Supplied information Start Marker

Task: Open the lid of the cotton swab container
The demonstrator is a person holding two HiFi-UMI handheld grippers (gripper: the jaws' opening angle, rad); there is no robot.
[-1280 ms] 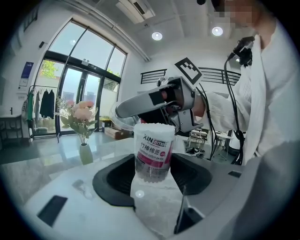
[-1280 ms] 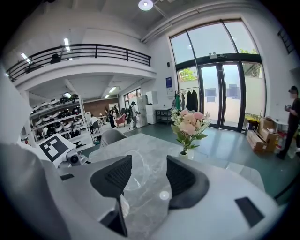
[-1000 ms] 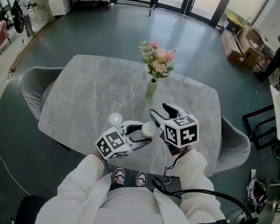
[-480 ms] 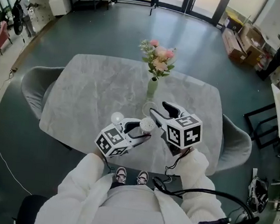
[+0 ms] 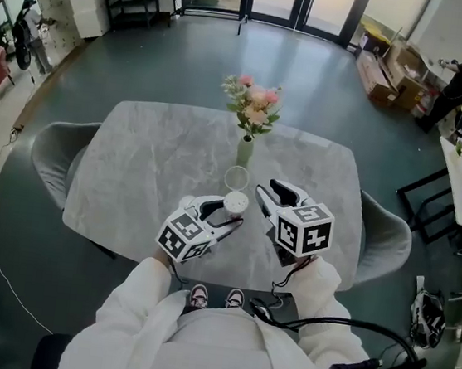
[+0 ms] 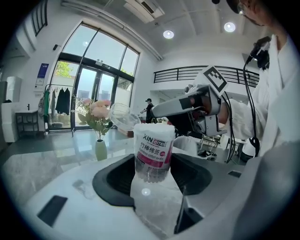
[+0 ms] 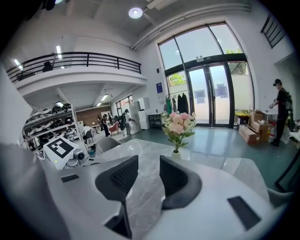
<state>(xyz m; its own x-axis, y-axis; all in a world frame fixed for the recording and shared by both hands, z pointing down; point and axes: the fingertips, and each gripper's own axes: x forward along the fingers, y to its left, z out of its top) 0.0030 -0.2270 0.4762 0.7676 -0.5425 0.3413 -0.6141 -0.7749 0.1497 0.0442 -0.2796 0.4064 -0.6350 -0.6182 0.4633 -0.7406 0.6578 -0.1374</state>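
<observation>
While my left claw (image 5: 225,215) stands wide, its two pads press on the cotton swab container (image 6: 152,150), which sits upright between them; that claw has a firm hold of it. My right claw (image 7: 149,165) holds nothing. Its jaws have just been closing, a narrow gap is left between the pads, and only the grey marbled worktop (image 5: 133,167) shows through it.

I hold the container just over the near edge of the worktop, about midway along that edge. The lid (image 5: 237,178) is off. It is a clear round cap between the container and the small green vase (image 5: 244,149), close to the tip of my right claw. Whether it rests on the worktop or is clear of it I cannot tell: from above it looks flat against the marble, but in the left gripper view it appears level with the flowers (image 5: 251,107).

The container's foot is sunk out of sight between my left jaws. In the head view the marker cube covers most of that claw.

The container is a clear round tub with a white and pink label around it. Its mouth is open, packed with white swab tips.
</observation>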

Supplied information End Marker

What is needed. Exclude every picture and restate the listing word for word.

Task output.
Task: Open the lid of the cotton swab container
The demonstrator is a person holding two HiFi-UMI handheld grippers (gripper: the jaws' opening angle, rad); there is no robot.
[-1280 ms] 
[-1280 ms] 
[-1000 ms] 
[-480 ms] 
[+0 ms] 
[+0 ms] 
[+0 ms] 
<state>(xyz m; its own x-axis, y-axis; all in a world frame fixed for the recording and shared by both hands, z pointing down; point and axes: the fingertips, and each gripper's own axes: x forward along the fingers, y to its left, z out of its top) 0.0030 -0.2270 0.4762 0.7676 -0.5425 0.3413 -0.6141 -0.7749 0.1497 0.0442 -0.2796 0.4064 -0.6350 -0.6182 0.4633 -0.7406 0.6578 -0.1374</state>
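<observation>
While my left claw (image 5: 225,215) stands wide, its two pads press on the cotton swab container (image 6: 152,150), which sits upright between them; that claw has a firm hold of it. My right claw (image 7: 149,165) holds nothing. Its jaws have just been closing, a narrow gap is left between the pads, and only the grey marbled worktop (image 5: 133,167) shows through it.

I hold the container just over the near edge of the worktop, about midway along that edge. The lid (image 5: 237,178) is off. It is a clear round cap between the container and the small green vase (image 5: 244,149), close to the tip of my right claw. Whether it rests on the worktop or is clear of it I cannot tell: from above it looks flat against the marble, but in the left gripper view it appears level with the flowers (image 5: 251,107).

The container's foot is sunk out of sight between my left jaws. In the head view the marker cube covers most of that claw.

The container is a clear round tub with a white and pink label around it. Its mouth is open, packed with white swab tips.
</observation>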

What appears above is the complete answer to the exercise.